The District determined that there were four factors limiting participation:

• A requirement that the homeowner experience two documented backups prior to applying

• A $5,000 cap on program reimbursement

• A requirement that customers pay for the backup solution and then get reimbursed

• A requirement that the program’s release of claims be recorded with the county clerk’s office


“We set up the Backup Assistance Program to help people who are dealing with the very frustrating experience of a basement backup,” said SD1 Executive Director Adam Chaney. “When we began to talk to people across the region, we discovered there were a few impediments to receiving that help. So our Board of Directors decided to fix that.”

There is no longer a requirement of two documented backups.

Chaney said SD1 staff knows where the problem areas are, and that it doesn’t make sense to make a new homeowner wait until they’ve had multiple backups to install a solution.

“If you live in an area where we know there have been issues,” he said, “you should be able to take advantage of this program no matter how long you’ve lived in your home.”

SD1 has also increased the cap to $10,000, with the caveat that the District will still review plumber quotes and require additional information if a quote seems high. The average cost of a backup solution – from investigation through installation – is less than $5,000.

Customers are also no longer required to pay a plumber and then be reimbursed.

“We know there are a lot of people who can’t afford the up-front cost of getting a backflow valve installed,” Chaney said. “So we looked at the program and concluded there is no reason why SD1 cannot pay contracted plumbers directly.”

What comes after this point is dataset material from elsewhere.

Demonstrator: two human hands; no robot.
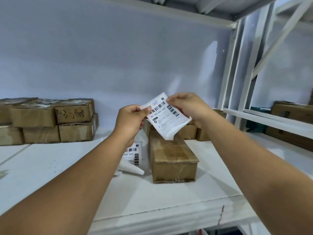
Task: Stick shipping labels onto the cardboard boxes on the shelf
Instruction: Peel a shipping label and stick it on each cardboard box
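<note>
A white shipping label (165, 116) with barcodes is held up above the shelf between both hands. My left hand (130, 120) pinches its upper left corner, and my right hand (188, 106) pinches its upper right edge. The label's lower end curls, and a backing sheet seems to be parting from it. Directly below sits a long taped cardboard box (171, 158) on the white shelf (67, 167). Smaller cardboard boxes (188, 131) stand behind it, partly hidden by my right arm.
More labels (133, 154) and a curled white backing sheet (131, 168) lie on the shelf left of the long box. A two-high stack of cardboard boxes (50, 119) fills the back left. White shelf uprights (237, 73) rise at right, with more boxes (291, 114) on the neighbouring shelf.
</note>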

Finally, participants in the program are no longer required to have their release of claims recorded at the county clerk’s office.

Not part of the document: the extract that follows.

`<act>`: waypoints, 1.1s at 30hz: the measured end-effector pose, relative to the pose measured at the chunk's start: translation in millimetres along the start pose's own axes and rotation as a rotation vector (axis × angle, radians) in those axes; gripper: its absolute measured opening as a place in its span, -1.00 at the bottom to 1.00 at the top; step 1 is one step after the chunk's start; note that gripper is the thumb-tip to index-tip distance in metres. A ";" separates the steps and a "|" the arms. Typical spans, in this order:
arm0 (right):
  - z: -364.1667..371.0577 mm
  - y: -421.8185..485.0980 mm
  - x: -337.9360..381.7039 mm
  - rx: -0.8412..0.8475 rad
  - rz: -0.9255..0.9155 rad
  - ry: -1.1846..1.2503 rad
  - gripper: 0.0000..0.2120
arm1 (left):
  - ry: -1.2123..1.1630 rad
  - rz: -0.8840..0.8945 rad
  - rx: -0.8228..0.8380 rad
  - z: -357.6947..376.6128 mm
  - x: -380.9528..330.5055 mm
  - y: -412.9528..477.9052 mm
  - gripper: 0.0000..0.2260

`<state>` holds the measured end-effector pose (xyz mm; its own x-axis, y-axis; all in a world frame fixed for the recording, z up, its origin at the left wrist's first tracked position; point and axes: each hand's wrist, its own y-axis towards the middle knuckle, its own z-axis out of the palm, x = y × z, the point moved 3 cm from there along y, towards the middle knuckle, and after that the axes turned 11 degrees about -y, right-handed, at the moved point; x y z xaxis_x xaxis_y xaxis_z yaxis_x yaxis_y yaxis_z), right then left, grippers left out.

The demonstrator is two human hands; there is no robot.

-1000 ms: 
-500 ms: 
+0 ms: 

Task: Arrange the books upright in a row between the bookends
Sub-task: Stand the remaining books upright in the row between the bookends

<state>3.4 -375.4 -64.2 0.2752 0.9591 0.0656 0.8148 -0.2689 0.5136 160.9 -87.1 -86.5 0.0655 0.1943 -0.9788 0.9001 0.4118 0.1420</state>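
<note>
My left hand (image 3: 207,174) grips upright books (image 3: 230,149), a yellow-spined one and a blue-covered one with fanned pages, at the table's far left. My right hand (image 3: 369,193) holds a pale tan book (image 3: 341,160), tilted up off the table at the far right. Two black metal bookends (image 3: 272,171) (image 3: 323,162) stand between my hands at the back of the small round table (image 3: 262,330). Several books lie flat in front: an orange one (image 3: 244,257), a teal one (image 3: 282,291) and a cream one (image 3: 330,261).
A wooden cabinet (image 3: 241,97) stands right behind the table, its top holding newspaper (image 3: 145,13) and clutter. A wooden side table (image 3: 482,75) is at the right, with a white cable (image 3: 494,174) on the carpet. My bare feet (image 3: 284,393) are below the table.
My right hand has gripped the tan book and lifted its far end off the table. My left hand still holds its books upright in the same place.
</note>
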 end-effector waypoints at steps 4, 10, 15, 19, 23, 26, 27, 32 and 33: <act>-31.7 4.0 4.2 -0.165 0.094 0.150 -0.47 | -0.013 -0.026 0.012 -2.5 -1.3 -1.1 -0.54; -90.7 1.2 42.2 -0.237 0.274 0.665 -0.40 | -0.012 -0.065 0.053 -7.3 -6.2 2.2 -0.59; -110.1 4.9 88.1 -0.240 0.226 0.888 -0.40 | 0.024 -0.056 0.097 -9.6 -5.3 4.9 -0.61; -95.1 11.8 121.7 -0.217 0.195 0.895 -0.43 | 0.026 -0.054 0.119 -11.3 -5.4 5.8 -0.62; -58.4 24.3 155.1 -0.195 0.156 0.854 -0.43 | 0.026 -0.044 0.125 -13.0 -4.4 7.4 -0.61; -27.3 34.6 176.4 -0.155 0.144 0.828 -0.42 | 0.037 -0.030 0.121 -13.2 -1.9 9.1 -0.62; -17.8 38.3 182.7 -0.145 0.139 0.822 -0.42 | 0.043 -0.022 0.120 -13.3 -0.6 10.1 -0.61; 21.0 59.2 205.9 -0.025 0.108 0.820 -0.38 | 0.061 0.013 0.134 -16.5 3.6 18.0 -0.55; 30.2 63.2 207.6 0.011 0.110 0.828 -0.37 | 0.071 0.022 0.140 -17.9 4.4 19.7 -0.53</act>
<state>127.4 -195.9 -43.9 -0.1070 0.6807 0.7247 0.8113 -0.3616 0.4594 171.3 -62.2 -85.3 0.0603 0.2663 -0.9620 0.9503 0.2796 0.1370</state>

Sanitary sewer backups occur during heavy rainfall in areas where storm water and wastewater from homes and businesses flows through the same pipes. These types of combined sewer systems, some built over 100 years ago, often become overwhelmed by excess storm water during heavy rains.

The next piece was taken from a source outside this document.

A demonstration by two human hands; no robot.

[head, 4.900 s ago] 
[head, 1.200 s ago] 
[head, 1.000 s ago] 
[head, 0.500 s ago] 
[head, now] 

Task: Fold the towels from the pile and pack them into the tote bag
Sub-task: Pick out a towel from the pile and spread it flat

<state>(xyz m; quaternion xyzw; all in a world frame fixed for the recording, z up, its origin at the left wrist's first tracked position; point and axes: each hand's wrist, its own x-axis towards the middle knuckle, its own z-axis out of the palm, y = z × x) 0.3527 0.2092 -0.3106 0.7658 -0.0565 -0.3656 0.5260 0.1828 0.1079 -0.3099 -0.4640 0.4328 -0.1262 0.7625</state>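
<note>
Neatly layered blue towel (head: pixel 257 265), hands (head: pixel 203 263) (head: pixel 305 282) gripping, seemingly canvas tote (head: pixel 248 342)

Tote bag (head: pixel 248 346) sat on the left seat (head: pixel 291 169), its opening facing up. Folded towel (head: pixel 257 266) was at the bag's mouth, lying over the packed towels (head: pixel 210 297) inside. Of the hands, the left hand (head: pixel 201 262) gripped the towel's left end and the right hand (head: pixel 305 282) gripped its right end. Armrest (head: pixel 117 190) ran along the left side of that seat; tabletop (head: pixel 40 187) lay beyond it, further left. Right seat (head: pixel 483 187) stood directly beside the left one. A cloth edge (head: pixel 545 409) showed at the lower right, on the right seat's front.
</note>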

As more and more storm water flows into the system, the pipes become inundated and force a mixture of storm water and sewage back into homes through floor drains, toilets and other plumbing fixtures connected to the public sewer system.

Any customer experiencing a sewer backup should contact SD1 immediately at (859) 579-7450, select Option 1 and report the backup. 

These “trouble calls” are documented and tracked to help SD1 identify problem areas, offer assistance to homeowners and plan projects to better manage flooding and drainage issues.

For more information about SD1’s Backup Assistance Program and to find out if you qualify, click here, call (859) 578-7450 or email info@sd1.org.

SD1 is responsible for the collection and treatment of Northern Kentucky’s wastewater and also serves as the regional storm water management agency. SD1 is the second largest public sewer utility in Kentucky, serving more than 290,000 residents throughout Boone, Campbell and Kenton counties.

SD1 maintains approximately 1,600 miles of sanitary-sewer system pipeline, 121 wastewater pumping stations, 15 flood pump stations, six package treatment plants, three major wastewater treatment plants, 416 miles of storm-sewer system and 31,106 storm-sewer structures.